*Directions*:
Print the listing below again, exactly. Skip the pictures.

*Provided material*:

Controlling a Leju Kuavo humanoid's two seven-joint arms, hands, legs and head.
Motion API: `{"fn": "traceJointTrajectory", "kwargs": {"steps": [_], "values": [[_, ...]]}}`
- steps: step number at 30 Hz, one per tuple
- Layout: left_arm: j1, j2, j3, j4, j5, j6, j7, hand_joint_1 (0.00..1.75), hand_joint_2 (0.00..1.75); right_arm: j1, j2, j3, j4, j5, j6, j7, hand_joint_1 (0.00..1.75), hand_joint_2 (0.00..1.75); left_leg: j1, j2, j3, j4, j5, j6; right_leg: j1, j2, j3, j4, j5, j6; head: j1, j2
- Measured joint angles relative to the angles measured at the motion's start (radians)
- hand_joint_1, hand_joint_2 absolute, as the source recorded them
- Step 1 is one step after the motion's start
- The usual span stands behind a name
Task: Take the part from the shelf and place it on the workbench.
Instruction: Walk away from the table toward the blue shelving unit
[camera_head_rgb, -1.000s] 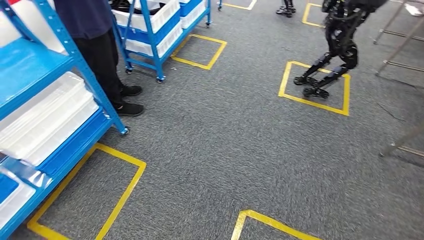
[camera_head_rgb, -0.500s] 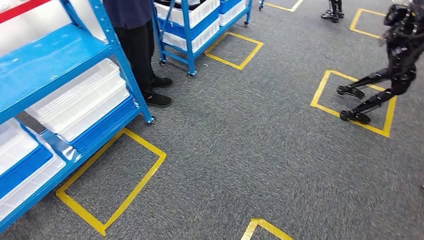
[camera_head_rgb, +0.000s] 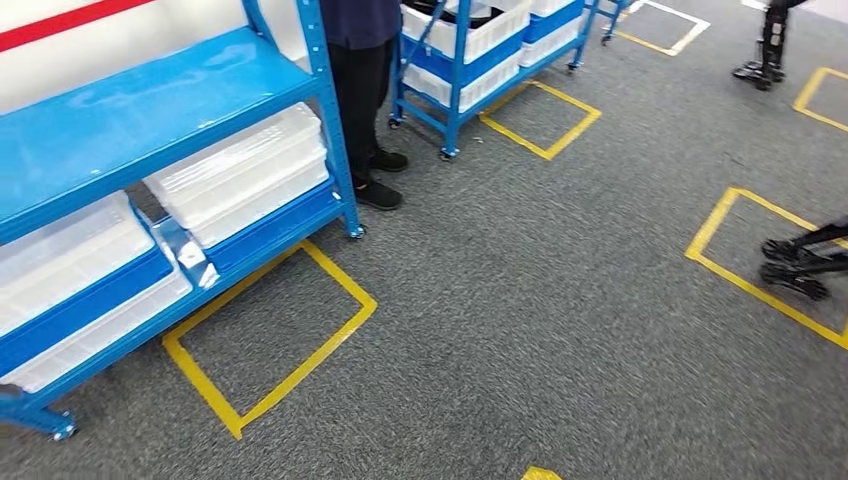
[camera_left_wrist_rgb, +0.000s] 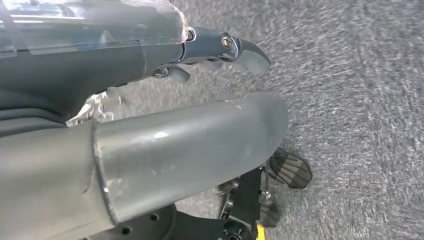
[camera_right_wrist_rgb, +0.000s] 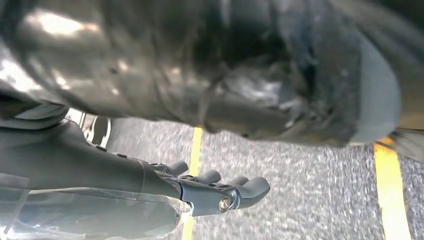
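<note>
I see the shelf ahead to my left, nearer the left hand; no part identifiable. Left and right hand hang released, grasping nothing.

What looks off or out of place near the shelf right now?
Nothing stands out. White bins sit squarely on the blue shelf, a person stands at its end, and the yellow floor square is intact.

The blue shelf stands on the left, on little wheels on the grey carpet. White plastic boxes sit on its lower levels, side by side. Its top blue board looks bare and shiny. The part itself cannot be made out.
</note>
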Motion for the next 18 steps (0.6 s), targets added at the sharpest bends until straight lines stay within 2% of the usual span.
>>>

*Output for this exercise*:
Controlling a Leju Kuavo humanoid's two seven-joint arms, hands, legs and head.
Motion API: `{"fn": "traceJointTrajectory", "kwargs": {"steps": [_], "values": [[_, ...]]}}`
- steps: step number at 30 Hz, one per tuple
- Layout: left_arm: j1, j2, j3, j4, j5, j6, j7, hand_joint_1 (0.00..1.75), hand_joint_2 (0.00..1.75); right_arm: j1, j2, j3, j4, j5, j6, j7, hand_joint_1 (0.00..1.75), hand_joint_2 (0.00..1.75); left_leg: j1, j2, j3, j4, j5, j6; right_leg: j1, j2, j3, j4, j5, j6; head: j1, j2
- Measured joint angles relative to the angles measured at the motion's start (radians)
- hand_joint_1, hand_joint_2 absolute, as the source recorded them
- Step 1 is one step after the motion's start
- The usual span stands behind a name
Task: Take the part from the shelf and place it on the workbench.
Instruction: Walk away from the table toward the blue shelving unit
[camera_head_rgb, -1.000s] 
[camera_head_rgb, -0.500s] 
[camera_head_rgb, +0.000s] 
[camera_left_wrist_rgb, +0.000s] 
[camera_right_wrist_rgb, +0.000s] 
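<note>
I see the shelf ahead to my left, nearer the left hand; no part identifiable. Left and right hand hang released, grasping nothing.

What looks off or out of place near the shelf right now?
Nothing stands out. White bins sit squarely on the blue shelf, a person stands at its end, and the yellow floor square is intact.

The blue shelf stands on the left, on little wheels on the grey carpet. White plastic boxes sit on its lower levels, side by side. Its top blue board looks bare and shiny. The part itself cannot be made out.
</note>
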Motion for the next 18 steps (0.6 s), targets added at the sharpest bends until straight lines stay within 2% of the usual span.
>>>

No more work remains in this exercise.